YOUR ASSIGNMENT: Using the records below, repeat exactly the lines from the one holding "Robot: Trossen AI" through the one holding "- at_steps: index", both ends included, and no others.

Data items
########

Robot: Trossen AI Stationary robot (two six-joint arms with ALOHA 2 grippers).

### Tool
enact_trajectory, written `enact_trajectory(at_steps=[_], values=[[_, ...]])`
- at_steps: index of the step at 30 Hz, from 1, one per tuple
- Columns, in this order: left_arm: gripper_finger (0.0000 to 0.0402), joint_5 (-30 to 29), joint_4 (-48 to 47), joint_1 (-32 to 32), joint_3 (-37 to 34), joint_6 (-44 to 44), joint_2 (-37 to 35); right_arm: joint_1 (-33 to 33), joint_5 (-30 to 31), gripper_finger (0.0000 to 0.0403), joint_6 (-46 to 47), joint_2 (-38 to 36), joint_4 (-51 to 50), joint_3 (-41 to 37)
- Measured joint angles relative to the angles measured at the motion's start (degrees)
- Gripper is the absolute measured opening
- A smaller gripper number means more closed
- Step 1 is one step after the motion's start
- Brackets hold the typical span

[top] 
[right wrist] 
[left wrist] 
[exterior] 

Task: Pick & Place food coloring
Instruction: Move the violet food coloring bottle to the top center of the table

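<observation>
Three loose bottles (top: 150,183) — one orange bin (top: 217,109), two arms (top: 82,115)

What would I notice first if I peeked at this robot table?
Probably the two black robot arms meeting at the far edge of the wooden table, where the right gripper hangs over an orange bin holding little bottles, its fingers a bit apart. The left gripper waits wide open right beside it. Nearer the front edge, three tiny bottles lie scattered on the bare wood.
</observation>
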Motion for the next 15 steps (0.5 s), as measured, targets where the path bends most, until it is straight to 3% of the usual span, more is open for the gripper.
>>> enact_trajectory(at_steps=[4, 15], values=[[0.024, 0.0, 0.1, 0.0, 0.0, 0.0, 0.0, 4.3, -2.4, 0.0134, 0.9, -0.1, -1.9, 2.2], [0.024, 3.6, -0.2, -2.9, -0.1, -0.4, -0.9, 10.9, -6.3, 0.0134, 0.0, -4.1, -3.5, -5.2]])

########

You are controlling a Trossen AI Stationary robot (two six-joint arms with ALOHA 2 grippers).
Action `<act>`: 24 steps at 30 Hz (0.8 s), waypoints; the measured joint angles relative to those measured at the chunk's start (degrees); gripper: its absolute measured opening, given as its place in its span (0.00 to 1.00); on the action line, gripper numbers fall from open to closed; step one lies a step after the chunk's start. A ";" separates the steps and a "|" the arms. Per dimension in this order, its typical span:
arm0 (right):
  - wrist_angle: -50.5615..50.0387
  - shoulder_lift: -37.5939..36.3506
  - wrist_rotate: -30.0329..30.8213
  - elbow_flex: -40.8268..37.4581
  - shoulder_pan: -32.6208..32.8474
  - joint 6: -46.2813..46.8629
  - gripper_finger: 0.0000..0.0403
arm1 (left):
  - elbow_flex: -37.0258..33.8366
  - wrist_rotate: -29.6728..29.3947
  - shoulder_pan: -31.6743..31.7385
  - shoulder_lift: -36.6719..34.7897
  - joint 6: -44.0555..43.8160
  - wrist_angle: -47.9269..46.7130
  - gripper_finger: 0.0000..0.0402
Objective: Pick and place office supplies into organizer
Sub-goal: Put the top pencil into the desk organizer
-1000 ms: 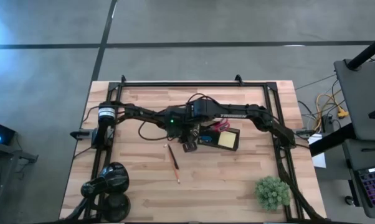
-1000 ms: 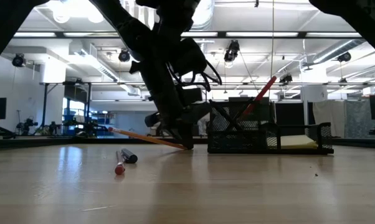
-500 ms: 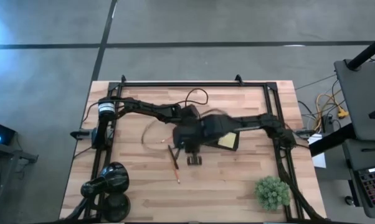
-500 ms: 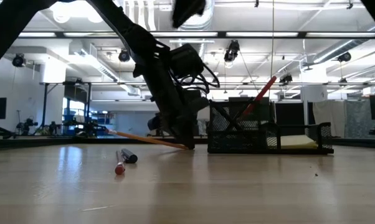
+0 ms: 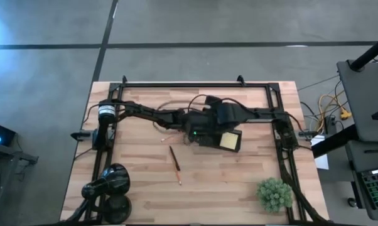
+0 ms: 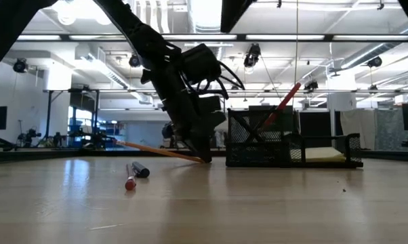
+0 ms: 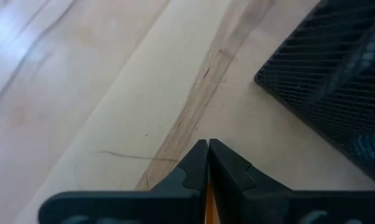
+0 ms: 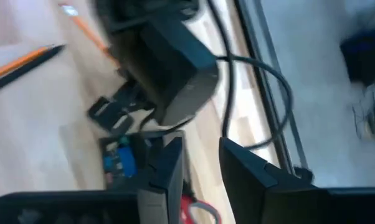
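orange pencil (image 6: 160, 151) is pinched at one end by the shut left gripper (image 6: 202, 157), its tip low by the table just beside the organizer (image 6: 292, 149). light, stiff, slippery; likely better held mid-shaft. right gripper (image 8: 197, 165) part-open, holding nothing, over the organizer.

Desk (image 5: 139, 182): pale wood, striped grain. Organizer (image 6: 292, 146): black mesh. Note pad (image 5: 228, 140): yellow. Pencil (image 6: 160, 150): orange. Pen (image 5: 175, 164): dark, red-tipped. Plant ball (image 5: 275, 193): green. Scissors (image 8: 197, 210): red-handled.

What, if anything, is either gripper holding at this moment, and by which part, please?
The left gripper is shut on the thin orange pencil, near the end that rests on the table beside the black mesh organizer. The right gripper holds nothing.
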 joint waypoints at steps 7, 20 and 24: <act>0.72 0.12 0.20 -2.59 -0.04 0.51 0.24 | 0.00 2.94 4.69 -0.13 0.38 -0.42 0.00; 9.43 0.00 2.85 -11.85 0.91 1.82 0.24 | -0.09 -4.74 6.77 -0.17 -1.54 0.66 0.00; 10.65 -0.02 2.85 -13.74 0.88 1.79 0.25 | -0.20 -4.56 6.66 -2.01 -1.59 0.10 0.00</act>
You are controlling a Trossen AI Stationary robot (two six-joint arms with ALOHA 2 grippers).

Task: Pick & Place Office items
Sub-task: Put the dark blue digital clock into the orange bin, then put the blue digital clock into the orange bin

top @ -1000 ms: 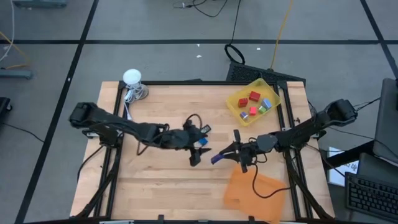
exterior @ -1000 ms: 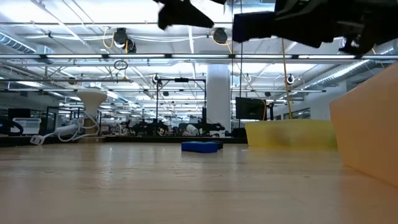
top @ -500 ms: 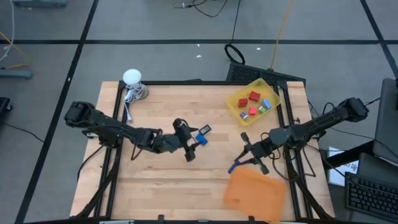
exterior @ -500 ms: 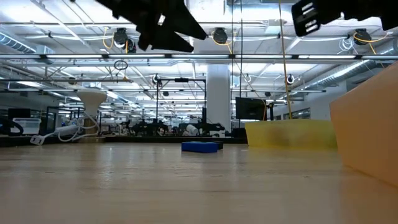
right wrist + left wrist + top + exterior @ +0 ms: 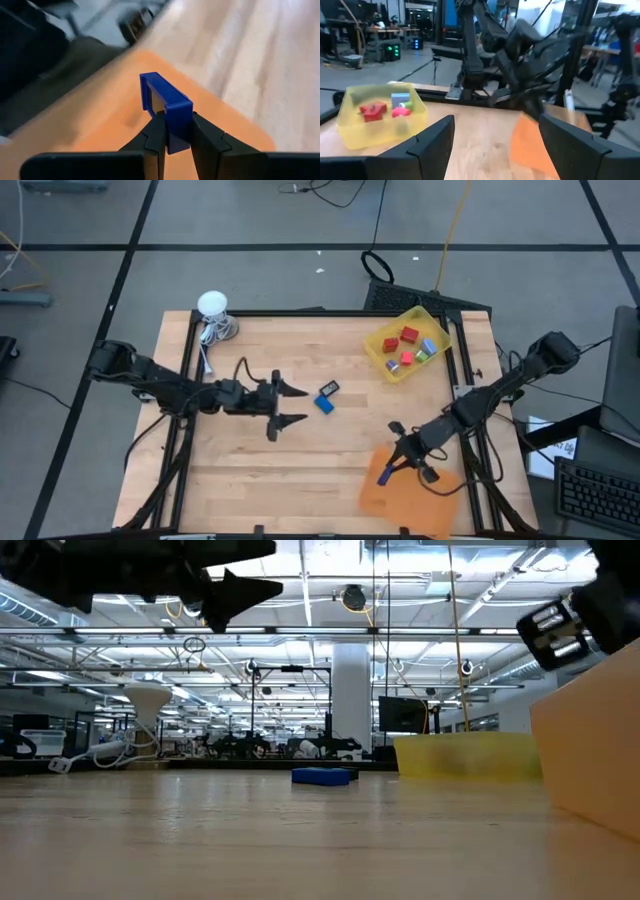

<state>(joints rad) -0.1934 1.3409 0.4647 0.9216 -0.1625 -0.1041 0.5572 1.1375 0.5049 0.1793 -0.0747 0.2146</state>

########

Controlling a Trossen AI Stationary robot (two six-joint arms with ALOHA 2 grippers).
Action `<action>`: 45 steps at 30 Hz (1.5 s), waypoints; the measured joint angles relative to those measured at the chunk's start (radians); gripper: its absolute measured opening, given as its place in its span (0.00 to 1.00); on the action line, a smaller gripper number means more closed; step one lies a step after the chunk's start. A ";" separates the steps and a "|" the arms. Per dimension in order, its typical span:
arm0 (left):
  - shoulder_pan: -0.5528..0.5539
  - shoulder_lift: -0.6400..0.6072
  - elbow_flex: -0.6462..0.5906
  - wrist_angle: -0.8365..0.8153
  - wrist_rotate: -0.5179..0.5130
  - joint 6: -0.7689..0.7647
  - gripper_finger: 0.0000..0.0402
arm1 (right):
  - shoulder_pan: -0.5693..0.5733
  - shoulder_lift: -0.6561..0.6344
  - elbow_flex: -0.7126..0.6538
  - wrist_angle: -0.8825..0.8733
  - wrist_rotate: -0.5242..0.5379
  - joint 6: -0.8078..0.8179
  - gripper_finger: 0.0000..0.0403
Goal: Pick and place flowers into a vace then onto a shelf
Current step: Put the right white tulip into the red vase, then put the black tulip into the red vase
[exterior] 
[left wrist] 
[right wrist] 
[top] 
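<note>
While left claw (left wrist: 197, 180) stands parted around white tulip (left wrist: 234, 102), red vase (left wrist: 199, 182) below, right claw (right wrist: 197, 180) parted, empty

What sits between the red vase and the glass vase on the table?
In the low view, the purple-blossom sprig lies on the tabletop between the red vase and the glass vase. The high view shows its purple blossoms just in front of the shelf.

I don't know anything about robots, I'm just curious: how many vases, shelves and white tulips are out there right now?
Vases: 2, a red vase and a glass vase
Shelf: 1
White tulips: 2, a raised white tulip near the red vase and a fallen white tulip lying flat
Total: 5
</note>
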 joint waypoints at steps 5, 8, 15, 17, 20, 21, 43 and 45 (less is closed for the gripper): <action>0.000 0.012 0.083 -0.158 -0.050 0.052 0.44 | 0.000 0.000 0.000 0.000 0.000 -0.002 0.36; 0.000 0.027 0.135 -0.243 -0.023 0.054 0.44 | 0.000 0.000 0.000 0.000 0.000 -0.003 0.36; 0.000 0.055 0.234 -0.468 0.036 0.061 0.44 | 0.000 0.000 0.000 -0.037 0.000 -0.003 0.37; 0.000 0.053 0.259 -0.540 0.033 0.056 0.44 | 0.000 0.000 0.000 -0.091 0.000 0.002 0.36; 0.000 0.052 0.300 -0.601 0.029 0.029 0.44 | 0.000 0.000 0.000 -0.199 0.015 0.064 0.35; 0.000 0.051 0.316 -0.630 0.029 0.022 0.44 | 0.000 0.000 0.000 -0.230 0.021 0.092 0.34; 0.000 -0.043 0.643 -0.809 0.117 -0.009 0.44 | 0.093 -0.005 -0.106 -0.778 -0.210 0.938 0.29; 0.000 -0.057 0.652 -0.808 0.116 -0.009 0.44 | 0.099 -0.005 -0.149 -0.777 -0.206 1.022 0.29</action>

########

ANSWER TO THIS TASK:
Robot: Trossen AI Stationary robot (two six-joint arms with ALOHA 2 grippers).

### Tool
enact_trajectory, written `enact_trajectory(at_steps=[_], values=[[_, ...]])`
- at_steps: index of the step at 30 Hz, from 1, one per tuple

The exercise is finished and nothing remains.